**Instructions for the task**
The response should consist of the data reproduced word for word.

**Data excerpt**
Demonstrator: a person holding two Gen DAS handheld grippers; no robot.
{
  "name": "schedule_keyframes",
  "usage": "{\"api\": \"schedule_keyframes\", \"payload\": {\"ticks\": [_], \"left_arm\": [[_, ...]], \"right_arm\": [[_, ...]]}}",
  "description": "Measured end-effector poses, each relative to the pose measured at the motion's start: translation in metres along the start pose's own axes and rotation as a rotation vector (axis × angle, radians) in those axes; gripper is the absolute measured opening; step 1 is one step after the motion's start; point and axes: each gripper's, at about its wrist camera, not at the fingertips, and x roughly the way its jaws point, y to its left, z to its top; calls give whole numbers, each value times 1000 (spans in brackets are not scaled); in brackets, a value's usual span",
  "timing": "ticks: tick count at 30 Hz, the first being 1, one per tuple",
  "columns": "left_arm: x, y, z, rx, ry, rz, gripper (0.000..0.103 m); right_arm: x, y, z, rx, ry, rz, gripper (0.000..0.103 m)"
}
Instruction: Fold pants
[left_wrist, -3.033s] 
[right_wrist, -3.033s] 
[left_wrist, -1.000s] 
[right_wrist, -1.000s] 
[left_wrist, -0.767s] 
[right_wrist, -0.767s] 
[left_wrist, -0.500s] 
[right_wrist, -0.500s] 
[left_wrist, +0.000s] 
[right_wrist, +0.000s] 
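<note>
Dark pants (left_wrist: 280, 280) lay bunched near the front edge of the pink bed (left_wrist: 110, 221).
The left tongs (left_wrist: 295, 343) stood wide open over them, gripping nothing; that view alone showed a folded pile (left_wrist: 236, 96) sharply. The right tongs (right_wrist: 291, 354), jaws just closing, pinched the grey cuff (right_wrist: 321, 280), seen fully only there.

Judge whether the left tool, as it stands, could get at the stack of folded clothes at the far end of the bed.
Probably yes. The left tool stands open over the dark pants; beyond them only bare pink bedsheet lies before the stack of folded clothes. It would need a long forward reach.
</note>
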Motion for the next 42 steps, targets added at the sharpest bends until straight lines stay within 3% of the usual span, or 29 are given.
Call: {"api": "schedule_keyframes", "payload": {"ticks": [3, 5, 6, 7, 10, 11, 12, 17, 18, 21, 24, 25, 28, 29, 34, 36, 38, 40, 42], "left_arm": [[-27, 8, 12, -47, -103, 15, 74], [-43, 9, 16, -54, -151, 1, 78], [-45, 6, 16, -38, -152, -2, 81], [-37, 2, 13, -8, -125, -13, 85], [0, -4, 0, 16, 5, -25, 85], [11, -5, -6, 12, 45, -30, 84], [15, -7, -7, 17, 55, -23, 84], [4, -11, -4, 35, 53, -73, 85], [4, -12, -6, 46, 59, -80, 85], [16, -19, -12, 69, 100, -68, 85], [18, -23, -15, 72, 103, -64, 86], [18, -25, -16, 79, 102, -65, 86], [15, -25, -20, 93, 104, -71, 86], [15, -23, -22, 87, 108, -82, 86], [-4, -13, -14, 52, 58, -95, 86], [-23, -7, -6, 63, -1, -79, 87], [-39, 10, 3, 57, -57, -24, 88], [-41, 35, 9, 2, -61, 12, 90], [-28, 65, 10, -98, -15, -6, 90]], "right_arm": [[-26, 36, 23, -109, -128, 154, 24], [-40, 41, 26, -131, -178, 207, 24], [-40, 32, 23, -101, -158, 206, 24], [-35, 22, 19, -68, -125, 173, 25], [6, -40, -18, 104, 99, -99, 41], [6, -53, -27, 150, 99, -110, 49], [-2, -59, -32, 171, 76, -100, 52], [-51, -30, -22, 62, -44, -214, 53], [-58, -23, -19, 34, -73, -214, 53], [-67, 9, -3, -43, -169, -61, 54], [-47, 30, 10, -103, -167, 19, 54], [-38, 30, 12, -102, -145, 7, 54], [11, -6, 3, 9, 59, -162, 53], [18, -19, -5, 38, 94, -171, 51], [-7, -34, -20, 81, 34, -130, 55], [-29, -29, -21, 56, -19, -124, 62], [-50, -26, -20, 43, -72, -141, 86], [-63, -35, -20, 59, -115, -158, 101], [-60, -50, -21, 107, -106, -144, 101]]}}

**Task answer**
Demonstrator: a person holding two Gen DAS handheld grippers; no robot.
{
  "name": "schedule_keyframes",
  "usage": "{\"api\": \"schedule_keyframes\", \"payload\": {\"ticks\": [_], \"left_arm\": [[_, ...]], \"right_arm\": [[_, ...]]}}",
  "description": "Measured end-effector poses, each relative to the pose measured at the motion's start: translation in metres along the start pose's own axes and rotation as a rotation vector (axis × angle, radians) in those axes; gripper is the absolute measured opening; step 1 is one step after the motion's start; point and axes: each gripper's, at about its wrist camera, not at the fingertips, and x roughly the way its jaws point, y to its left, z to its top; calls give whole numbers, each value times 1000 (spans in brackets are not scaled); in brackets, a value's usual span",
  "timing": "ticks: tick count at 30 Hz, the first being 1, one per tuple",
  "columns": "left_arm: x, y, z, rx, ry, rz, gripper (0.000..0.103 m); right_arm: x, y, z, rx, ry, rz, gripper (0.000..0.103 m)"
}
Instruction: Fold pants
[left_wrist, -3.033s] 
[right_wrist, -3.033s] 
[left_wrist, -1.000s] 
[right_wrist, -1.000s] 
[left_wrist, -0.767s] 
[right_wrist, -0.767s] 
[left_wrist, -0.500s] 
[right_wrist, -0.500s] 
[left_wrist, +0.000s] 
[right_wrist, +0.000s] 
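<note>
Dark pants (left_wrist: 280, 280) lay bunched near the front edge of the pink bed (left_wrist: 110, 221).
The left tongs (left_wrist: 295, 343) stood wide open over them, gripping nothing; that view alone showed a folded pile (left_wrist: 236, 96) sharply. The right tongs (right_wrist: 291, 354), jaws just closing, pinched the grey cuff (right_wrist: 321, 280), seen fully only there.

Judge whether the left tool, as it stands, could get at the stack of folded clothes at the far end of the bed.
Probably yes. The left tool stands open over the dark pants; beyond them only bare pink bedsheet lies before the stack of folded clothes. It would need a long forward reach.
</note>
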Motion for the next 42 steps, targets added at the sharpest bends until straight lines stay within 3% of the usual span, or 29 are given.
Call: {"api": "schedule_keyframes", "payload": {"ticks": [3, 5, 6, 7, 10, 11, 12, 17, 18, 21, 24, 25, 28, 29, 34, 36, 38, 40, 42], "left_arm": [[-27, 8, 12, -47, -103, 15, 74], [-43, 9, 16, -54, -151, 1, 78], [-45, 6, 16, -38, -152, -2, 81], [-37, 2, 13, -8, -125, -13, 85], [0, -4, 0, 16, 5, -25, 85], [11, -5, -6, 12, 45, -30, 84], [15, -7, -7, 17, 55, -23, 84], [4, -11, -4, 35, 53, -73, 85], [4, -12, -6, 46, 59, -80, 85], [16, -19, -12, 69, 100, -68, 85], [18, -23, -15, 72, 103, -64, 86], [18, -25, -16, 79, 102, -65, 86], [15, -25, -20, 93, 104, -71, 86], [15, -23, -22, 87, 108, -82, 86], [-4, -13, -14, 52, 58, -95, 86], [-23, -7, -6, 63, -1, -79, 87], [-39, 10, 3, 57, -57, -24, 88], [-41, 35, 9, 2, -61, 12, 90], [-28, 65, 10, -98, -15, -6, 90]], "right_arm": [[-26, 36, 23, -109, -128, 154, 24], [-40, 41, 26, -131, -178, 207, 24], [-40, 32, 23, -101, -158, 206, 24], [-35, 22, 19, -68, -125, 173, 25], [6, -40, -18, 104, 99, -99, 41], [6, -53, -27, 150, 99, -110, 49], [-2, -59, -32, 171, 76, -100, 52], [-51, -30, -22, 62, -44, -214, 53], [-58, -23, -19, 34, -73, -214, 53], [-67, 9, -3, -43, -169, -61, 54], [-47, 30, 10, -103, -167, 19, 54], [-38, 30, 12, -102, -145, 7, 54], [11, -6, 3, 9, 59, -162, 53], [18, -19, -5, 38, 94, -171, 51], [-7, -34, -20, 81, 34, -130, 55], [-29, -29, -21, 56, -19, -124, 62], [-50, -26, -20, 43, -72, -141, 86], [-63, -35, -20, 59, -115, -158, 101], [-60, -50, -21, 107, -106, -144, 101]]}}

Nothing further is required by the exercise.